The internet can see what software and what versions you are running. It is very unlikely that an attack against you will be planned and executed by a human. It is much more likely that a hacker will know of a certain vulnerability in a certain version of a certain bit of software then create a spider that crawls the web looking for sites that run that version of that software. They might also program the spider to execute a planned attack and exploit. If your domain is on both the ‘potentially lucrative target’ and ‘has known vulnerability’ lists its only a matter of time before you come under attack.
Your emails keep going to your clients’ spam folder?
Spam issues are less scary than hacks but also damaging to a business. If you are hosting your own mail server then you are responsible for your mail sender score. This is a score aggregated from hundreds of variables that indicate how spam like you are. All emails have some spam markers and all recipient mail servers have different thresholds. There are no absolutes guarantees that your mail will not go into the recipient’s spam filter. But if your mail server is seen to be trusted and healthy and your individual mail does not have spam like features then it will likely arrive in the desired recipient’s inbox as desired.
And that’s all well and good until suddenly it starts going to spam. If you end up with a negative server score all your emails will go into spam. There are many ways to get a negative sender score and many of them will be of no fault of yours and can happen out of the blue. If your website server starts sending spam you will get blacklisted. And keep in mind that many servers host hundreds or even thousands of websites and that it may not be your own site that is the issue but that of a business you have never heard of. Because their site is hacked, your emails are no longer trusted. And it isn’t always just the hosting server.

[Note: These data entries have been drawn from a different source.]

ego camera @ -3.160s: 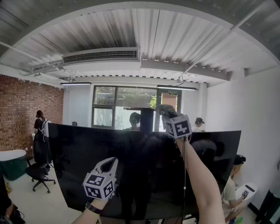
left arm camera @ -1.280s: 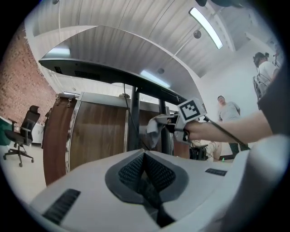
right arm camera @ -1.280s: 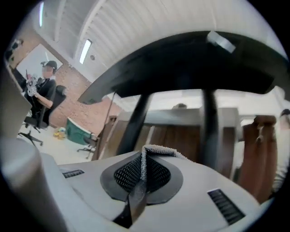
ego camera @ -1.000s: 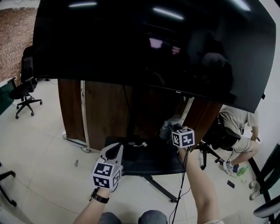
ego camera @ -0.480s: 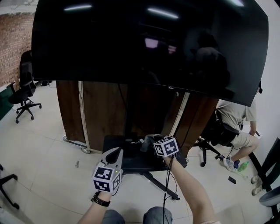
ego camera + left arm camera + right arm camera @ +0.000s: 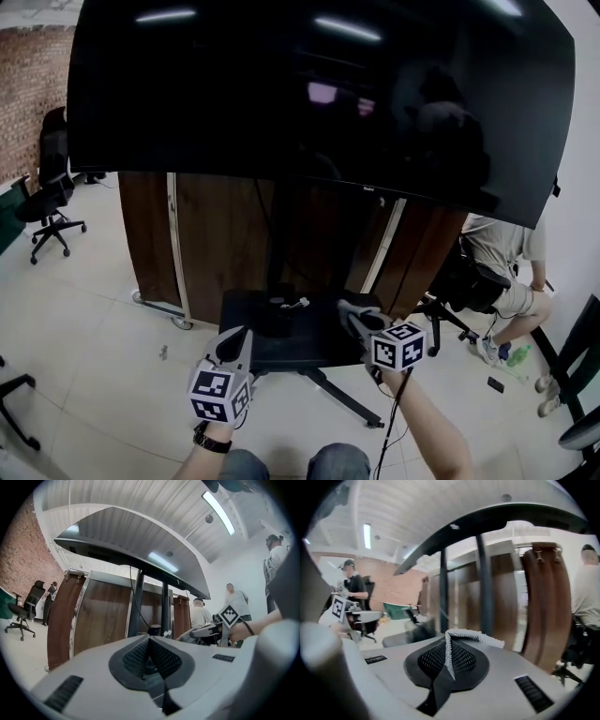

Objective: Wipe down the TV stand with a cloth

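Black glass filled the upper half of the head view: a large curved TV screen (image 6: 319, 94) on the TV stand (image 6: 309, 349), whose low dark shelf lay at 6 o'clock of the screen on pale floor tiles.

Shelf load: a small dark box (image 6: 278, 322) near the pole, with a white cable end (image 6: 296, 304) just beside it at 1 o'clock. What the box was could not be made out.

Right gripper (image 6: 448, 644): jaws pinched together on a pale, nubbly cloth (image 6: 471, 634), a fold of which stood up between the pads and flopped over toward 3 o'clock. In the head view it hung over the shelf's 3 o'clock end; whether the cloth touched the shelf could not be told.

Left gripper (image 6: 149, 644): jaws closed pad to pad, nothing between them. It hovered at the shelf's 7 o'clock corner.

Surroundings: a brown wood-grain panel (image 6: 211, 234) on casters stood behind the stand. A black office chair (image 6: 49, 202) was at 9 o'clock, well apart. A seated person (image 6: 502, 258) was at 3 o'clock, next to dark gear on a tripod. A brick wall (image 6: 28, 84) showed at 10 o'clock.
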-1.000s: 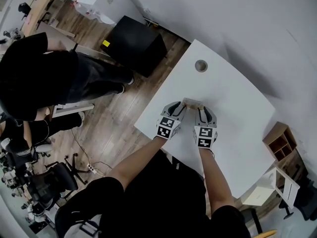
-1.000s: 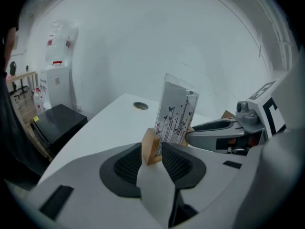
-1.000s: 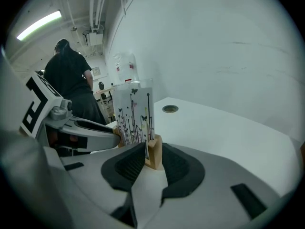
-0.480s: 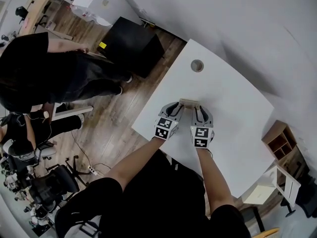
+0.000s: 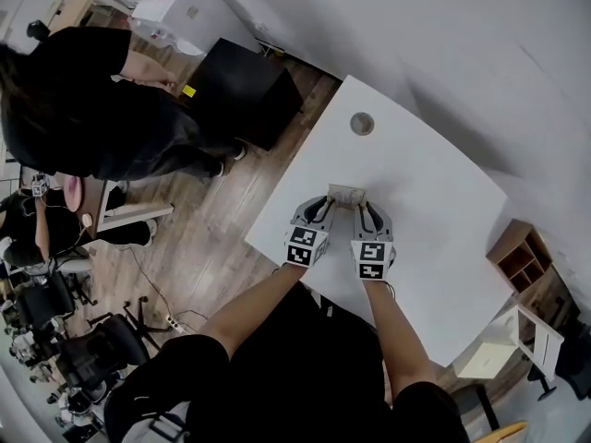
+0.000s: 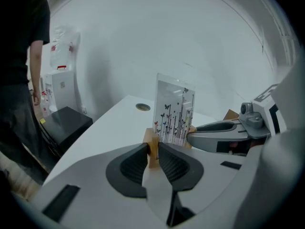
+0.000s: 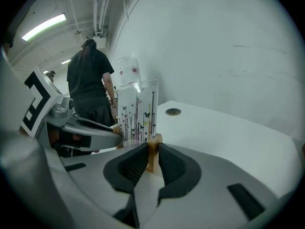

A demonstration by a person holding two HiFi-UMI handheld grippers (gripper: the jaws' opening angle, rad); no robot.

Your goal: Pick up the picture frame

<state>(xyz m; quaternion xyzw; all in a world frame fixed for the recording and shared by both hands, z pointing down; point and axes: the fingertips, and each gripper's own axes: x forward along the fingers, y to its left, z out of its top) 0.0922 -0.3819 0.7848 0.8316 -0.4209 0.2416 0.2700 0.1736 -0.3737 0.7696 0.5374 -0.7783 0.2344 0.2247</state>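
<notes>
Head view first: I've got the picture frame (image 5: 346, 195) standing upright on the white table (image 5: 443, 183), near the edge closest to me, with the round cable hole (image 5: 362, 124) well beyond it; the left gripper (image 5: 324, 205) is at the frame's left end and the right gripper (image 5: 367, 209) at its right end, both angled down at it; off the table's far-left corner sits a black cabinet (image 5: 242, 90), and a person (image 5: 83, 109) in dark clothes stands on the wooden floor beside it.

Left gripper view: the left gripper (image 6: 152, 149) has its jaws closing on the frame's wooden base (image 6: 152, 147); the block is squarely between the pads, and both look to be against it; the clear panel of the frame (image 6: 175, 111), printed with stems and butterflies, rises upright just behind; the right gripper (image 6: 221, 135) reaches in from the right at the other end of the base.

Right gripper view: the right gripper (image 7: 152, 155) is clamped on the base (image 7: 153, 151) at its own end, pads tight on either side of the wood; the panel (image 7: 137, 111) stands up to the left of it; the left gripper (image 7: 88, 128) shows beyond, and the person (image 7: 90, 82) stands behind.
</notes>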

You likely have an SSL certificate. Essentially an SSL is a trusted server saying that you are trustworthy, and they in turn will have another even more trusted server saying they are trustworthy and so on until you get to a circle of the major players in online security from whom trust flows. Every now and again these trusted servers stop trusting each other and everything downstream stops being trusted. How much of a risk that is and how long it takes to fix really depends on how far down the chain you are. If you using your own server or a budget hosting company, they will likely see it as not their problem and leave it to you to workout and fix. If you are using servers run by Microsoft and Google you are likely so far up the trust chain that this is unlikely to ever be an issue or if it is it will likely be resolved by them in an hour or so without you ever knowing.
Or maybe you have a bad sender score because it is a new server and you don’t send enough emails for the other servers to have learned to trust you.

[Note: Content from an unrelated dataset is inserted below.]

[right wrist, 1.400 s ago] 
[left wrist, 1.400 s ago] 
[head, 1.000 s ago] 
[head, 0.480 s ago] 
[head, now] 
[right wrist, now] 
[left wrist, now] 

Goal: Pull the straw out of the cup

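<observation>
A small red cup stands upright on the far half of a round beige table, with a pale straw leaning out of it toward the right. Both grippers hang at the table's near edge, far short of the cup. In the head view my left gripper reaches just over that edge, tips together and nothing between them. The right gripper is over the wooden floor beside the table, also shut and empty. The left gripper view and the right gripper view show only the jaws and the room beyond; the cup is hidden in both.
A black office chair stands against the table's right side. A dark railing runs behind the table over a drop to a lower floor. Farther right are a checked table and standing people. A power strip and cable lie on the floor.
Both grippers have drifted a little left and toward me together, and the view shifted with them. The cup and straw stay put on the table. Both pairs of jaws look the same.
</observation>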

The consequences of this are also dire for business. On the morning of writing this article I had a call from a client who runs a commercial electrical service. They were losing work because their quote proposals were going into spam and were then they were struck off the potential supplier shortlist because they had missed the deadline. When they called to follow up their proposals were found in spam but the damage had been done. Another company had been assigned the work. On such small things a business can fail.
In conclusion
We recommend that our clients use either Microsoft Office 365 or Google Workspace. At the time I write this they cost £3.80 and £4.60 per user per month respectively. To avoid all the pitfalls listed above that is a negligible cost. Hosting your own emails is just not worth it.